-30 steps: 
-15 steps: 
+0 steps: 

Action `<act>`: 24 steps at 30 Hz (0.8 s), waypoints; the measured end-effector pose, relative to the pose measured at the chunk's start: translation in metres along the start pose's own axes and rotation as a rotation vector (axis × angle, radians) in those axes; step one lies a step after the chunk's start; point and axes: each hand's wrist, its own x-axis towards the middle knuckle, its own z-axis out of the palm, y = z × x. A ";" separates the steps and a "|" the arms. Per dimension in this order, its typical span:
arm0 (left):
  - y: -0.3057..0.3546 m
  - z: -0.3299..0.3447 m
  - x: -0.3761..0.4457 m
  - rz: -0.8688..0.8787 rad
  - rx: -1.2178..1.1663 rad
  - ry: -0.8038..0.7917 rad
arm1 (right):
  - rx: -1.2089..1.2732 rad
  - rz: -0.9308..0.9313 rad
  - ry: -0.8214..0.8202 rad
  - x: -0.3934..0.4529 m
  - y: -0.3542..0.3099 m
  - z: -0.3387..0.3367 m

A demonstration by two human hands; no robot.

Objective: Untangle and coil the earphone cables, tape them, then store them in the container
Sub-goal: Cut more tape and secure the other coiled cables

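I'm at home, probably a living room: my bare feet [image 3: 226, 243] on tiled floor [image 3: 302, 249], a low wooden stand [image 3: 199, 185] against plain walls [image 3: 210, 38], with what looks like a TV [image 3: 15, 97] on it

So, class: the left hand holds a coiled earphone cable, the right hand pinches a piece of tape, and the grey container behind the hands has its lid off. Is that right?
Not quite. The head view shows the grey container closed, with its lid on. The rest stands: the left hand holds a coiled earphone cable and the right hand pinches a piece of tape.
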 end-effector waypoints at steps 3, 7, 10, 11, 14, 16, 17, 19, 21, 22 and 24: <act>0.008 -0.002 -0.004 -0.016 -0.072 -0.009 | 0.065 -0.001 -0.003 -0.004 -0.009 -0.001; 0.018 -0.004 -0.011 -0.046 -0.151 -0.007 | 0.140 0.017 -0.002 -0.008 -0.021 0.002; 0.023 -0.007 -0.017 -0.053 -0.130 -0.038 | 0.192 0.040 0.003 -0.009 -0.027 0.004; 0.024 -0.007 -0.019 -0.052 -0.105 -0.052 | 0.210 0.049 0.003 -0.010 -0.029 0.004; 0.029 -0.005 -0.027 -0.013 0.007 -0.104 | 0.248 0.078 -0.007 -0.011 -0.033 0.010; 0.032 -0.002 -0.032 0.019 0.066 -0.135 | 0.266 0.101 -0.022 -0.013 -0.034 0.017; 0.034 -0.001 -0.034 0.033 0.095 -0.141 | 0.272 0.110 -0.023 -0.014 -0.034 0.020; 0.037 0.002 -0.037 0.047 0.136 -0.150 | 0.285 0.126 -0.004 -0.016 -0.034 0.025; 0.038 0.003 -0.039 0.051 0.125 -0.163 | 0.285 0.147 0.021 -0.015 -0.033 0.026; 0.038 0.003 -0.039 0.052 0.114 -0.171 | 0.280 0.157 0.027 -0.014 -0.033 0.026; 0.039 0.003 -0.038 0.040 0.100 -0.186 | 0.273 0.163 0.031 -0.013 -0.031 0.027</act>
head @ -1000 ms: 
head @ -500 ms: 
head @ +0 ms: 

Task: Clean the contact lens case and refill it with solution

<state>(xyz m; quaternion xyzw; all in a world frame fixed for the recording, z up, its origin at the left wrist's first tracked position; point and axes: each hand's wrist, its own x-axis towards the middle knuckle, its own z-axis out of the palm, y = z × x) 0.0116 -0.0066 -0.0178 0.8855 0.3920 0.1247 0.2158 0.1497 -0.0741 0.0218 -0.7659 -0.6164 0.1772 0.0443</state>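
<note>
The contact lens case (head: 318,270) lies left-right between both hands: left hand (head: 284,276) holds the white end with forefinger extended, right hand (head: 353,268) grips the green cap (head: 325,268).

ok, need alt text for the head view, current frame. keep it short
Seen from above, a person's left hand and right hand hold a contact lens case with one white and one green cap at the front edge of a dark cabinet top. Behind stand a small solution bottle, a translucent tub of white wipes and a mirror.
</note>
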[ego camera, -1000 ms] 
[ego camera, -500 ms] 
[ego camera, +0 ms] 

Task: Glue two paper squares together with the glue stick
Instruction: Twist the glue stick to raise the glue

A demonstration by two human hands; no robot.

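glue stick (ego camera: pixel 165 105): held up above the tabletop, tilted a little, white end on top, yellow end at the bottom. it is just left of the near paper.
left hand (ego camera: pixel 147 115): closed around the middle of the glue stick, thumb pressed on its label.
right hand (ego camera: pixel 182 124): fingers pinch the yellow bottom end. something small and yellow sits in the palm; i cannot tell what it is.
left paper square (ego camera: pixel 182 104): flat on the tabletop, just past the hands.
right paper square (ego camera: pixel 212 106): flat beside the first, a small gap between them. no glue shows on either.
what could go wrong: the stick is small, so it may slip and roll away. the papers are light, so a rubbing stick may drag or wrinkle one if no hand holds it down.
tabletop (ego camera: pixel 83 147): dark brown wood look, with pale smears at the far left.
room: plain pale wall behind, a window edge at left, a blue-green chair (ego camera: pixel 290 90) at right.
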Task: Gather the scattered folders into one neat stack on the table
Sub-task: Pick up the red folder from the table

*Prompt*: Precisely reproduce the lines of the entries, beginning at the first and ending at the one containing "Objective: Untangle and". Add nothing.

*Solution to this problem*:
-30 steps: 
-15 steps: 
+0 steps: 

Action `<act>`: 24 steps at 30 Hz (0.8 s), waypoints; the measured end-effector pose, relative to the pose measured at the chunk's start: translation in metres along the start pose's own axes and rotation as a rotation vector (axis × angle, radians) in those axes; step one lies a step after the chunk's start; point and axes: each hand's wrist, its own x-axis towards the middle knuckle, its own z-axis out of the palm, y = z × x. A ";" separates the steps and a "|" the arms. Per dimension in this order, its typical span:
arm0 (left):
  - y: -0.3057..0.3546 m
  - z: -0.3299..0.3447 m
  - x: -0.3761..0.4457 m
  - rz: -0.8688..0.8787 rad
  - rx: -1.2178..1.1663 rad
  - ry: -0.8038..0.7917 rad
arm1 (right):
  - rx: -1.2089..1.2732 rad
  - rz: -0.9308..0.9313 rad
  - ry: -0.8214..0.8202 rad
  - x: -0.3934..0.4529 m
  - y: -0.3542..0.3099 m
  - z: -0.3387..0.3367 m

A demonstration by two human hands; no robot.

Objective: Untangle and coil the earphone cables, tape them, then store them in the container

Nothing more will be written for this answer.